WHAT THE TASK ASKS: Go through the data line by line from the top, retyping each exactly, and end with the line that contains "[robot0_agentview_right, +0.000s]".

GIVEN MATERIAL:
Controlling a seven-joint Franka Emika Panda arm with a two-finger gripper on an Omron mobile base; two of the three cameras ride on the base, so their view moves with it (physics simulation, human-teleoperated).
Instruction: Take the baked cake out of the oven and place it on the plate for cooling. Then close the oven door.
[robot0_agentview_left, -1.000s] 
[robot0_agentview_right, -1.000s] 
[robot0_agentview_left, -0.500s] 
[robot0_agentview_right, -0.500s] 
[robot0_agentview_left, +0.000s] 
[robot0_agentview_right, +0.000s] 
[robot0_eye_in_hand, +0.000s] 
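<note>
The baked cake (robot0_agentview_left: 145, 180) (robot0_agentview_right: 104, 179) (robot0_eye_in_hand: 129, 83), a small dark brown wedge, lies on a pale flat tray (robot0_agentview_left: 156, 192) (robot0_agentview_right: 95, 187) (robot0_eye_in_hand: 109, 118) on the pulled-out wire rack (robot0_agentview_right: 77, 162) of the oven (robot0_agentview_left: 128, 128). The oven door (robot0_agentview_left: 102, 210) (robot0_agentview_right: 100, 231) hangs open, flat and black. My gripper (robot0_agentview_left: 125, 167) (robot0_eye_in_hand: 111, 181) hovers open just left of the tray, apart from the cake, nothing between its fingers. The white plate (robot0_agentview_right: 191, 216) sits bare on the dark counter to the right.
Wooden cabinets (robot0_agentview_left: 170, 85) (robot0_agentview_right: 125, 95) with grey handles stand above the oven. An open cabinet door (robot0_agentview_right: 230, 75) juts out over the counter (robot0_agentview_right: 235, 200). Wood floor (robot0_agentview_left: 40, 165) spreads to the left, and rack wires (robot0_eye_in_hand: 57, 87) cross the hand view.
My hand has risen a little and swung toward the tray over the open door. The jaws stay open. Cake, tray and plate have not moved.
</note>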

YOUR RESPONSE:
Controlling a seven-joint Franka Emika Panda arm with a two-finger gripper on an Omron mobile base; two of the three cameras ride on the base, so their view moves with it (physics simulation, human-teleoperated).
Instruction: Take the baked cake out of the oven and place it on the plate for cooling. Then close the oven door.
[robot0_agentview_left, -1.000s] 
[robot0_agentview_right, -1.000s] 
[robot0_agentview_left, -0.500s] 
[robot0_agentview_right, -0.500s] 
[robot0_agentview_left, +0.000s] 
[robot0_agentview_right, +0.000s] 

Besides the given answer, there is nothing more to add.